- Task objective -
Return every line below exactly.
::: Available data :::
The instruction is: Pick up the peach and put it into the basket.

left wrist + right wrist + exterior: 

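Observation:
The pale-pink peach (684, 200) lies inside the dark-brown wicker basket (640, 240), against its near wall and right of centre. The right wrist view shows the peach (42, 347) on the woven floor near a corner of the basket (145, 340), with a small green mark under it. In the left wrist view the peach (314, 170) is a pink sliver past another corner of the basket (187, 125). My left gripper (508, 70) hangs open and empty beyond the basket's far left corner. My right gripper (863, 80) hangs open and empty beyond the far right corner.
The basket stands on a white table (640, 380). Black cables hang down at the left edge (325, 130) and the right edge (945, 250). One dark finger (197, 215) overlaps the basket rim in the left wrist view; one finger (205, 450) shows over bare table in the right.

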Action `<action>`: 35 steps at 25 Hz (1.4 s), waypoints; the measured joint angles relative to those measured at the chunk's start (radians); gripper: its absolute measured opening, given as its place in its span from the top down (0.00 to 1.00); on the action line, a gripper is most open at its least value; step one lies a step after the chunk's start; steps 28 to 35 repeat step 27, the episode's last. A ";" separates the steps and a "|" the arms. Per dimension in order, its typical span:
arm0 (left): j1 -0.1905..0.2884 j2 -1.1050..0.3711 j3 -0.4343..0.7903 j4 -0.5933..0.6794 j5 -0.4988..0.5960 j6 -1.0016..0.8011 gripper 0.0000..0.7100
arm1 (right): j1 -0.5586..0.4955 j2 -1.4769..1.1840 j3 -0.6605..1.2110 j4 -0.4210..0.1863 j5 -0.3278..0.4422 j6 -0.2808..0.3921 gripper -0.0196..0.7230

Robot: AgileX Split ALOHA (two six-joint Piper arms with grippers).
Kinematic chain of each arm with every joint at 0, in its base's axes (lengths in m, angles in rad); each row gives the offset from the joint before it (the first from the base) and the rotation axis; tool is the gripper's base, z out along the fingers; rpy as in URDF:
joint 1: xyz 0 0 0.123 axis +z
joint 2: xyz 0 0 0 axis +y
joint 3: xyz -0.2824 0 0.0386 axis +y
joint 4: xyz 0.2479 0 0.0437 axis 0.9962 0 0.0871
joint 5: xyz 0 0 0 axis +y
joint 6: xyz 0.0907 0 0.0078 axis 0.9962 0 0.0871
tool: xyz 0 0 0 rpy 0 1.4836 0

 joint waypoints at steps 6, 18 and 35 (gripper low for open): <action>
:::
- Answer area -
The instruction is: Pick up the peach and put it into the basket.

left wrist + right wrist + exterior: 

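Observation:
The pale-pink peach (684, 200) lies inside the dark-brown wicker basket (640, 240), against its near wall and right of centre. The right wrist view shows the peach (42, 347) on the woven floor near a corner of the basket (145, 340), with a small green mark under it. In the left wrist view the peach (314, 170) is a pink sliver past another corner of the basket (187, 125). My left gripper (508, 70) hangs open and empty beyond the basket's far left corner. My right gripper (863, 80) hangs open and empty beyond the far right corner.
The basket stands on a white table (640, 380). Black cables hang down at the left edge (325, 130) and the right edge (945, 250). One dark finger (197, 215) overlaps the basket rim in the left wrist view; one finger (205, 450) shows over bare table in the right.
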
Action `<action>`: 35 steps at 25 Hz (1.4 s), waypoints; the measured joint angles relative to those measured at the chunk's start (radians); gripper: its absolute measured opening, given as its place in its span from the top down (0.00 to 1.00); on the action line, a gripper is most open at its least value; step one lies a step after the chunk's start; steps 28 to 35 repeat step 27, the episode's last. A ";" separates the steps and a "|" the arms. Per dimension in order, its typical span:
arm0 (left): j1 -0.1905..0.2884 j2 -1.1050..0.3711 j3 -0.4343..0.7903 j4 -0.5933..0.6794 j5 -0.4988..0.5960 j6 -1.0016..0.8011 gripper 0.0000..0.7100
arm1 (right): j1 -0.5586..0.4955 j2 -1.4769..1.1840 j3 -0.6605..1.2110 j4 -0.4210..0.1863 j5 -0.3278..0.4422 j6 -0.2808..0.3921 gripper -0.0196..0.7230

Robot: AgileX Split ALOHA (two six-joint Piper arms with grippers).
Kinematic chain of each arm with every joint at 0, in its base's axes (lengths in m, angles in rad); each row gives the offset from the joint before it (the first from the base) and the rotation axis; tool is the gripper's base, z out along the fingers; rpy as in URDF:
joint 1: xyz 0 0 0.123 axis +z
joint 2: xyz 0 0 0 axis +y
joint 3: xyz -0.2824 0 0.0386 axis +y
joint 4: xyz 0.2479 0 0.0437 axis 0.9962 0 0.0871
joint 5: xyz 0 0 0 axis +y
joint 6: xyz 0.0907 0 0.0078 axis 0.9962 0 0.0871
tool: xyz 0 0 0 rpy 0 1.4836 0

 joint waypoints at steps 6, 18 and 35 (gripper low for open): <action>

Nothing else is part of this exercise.